Tag Archives: Eilis Dillon

Throwback Thursday: “The Singing Cave,” by Eilis Dillon

Eilis Dillon’s “The Singing Cave” was another favorite childhood book of mine for the obvious reasons — a young boy explores a seaside cave and discovers a Viking skeleton, complete with a sword and armor.  That pretty much hit all the right notes for me when I was in early gradeschool in the 1980’s.  (Some sort of age-appropriate young-adult mystery unfolded after the skeleton disappeared, possibly involving the townspeople, but I don’t even remember that very well.  What thrilled me and stayed with me was the kid finding a armored Viking skeleton in a cave.)

The book was published first in 1959 in the United Kingdom by Faber & Faber; Dillon was Irish and the story was set in Ireland.  It was released here in America the following year by the now defunct Funk & Wagnalls — the same company that produced those huge reference books that Gen X’ers remember lugging around before the arrival of CD-Roms.  (Funk & Wagnalls is a name I haven’t heard in a very long time.  It turns out they quite bein’ a thing in 1997.)

I went through one hell of a Viking Phase when I was a kid.  (I suppose it wasn’t too different from other kids wanting to be pirates.)  I was thrilled with stories about Leif Erikson, and I was pretty happy that his last name sounded like my first.  It would be years later when my parents told me that I was actually named after another Viking, Erik the Red, albeit very indirectly.  (My parents like the name featured in the “Erik” cigars television commercial.)

I might have talked about this at the blog before, but I even constructed my own “Viking ship” with the kid next door when I was very young.  It probably wasn’t seaworthy; it was really just a wooden pallet with some two-by-fours nailed together as a mast, and a white sheet for a sail.  (Where had we gotten that sheet?  It seems to me that if I’d stolen it from the laundry, I’d have gotten into some trouble for that with my Mom.)  Bizarrely, my friend and I etched a bright red Spanish Cross on the sail  — even though that emblem had nothing to do with the Vikings.  You kinda can’t excuse our stupidity because we were kids … we’d seen plenty of pictures of the Nina, the Pinta, and the Santa Maria in school.
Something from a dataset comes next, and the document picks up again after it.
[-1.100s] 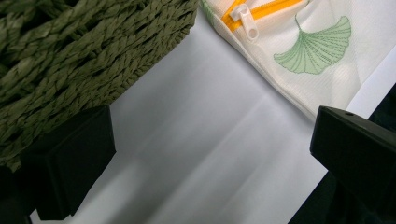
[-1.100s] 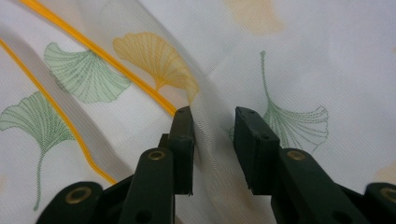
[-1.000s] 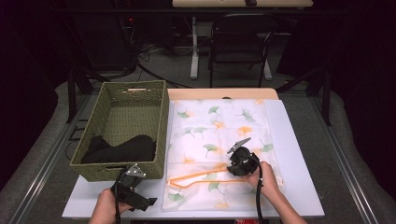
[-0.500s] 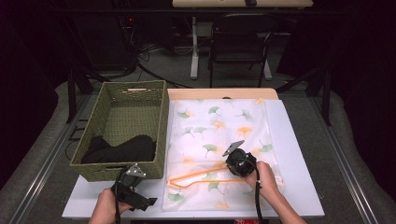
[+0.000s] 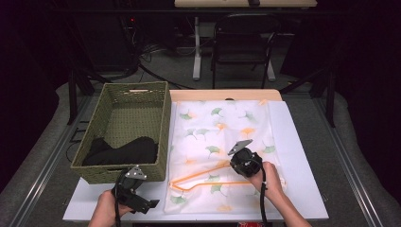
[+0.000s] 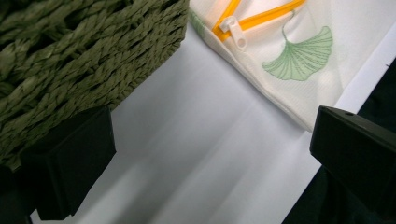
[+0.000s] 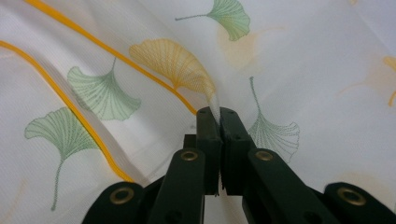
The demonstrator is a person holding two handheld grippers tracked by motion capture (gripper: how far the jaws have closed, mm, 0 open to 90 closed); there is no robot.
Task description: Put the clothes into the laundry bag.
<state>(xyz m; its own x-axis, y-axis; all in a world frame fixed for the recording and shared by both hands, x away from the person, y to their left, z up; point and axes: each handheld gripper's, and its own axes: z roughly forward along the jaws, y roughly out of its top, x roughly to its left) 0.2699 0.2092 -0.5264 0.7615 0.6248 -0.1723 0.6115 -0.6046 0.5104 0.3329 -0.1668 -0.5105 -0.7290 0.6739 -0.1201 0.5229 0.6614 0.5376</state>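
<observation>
A white fabric bag (image 5: 222,132) printed with green and orange ginkgo leaves lies flat on the table. Its orange zipper (image 5: 203,177) is open across the near end. My right gripper (image 5: 235,163) rests on the bag beside the upper zipper edge. In the right gripper view its jaws (image 7: 216,114) are shut on a pinched-up fold of the bag's fabric. My left gripper (image 5: 152,204) lies on the table by the basket's near corner. Its jaws (image 6: 210,158) stand wide open with only bare table between them. The white zipper pull (image 6: 236,32) lies just ahead.
A green woven basket (image 5: 108,113) stands left of the bag, with dark cloth (image 5: 125,151) in its near end. The white table top (image 5: 298,156) has bare strips right of the bag and along the front edge. A chair (image 5: 241,47) stands beyond the table.
The right gripper has shifted slightly on the bag by the zipper. The left hand and its gripper have stayed where they were.
</observation>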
My Dad also cautioned me and my buddy that our Viking ship might not float.  (The hindsight of adulthood assures me that it definitely wouldn’t have floated, but my Dad didn’t want to dash our hopes too abruptly.)  He explained to us patiently in the backyard that in order for something to float, it had to “displace its own weight in water.”  And … I actually understood that, surprisingly enough.  It’s probably the only physics lesson I’ve understood in my life.

In fact … I don’t think we even had a plan in place for moving that boat from the backyard to the water.  We were so enamored with the concept of shipbuilding that we kinda didn’t think things through very far at all.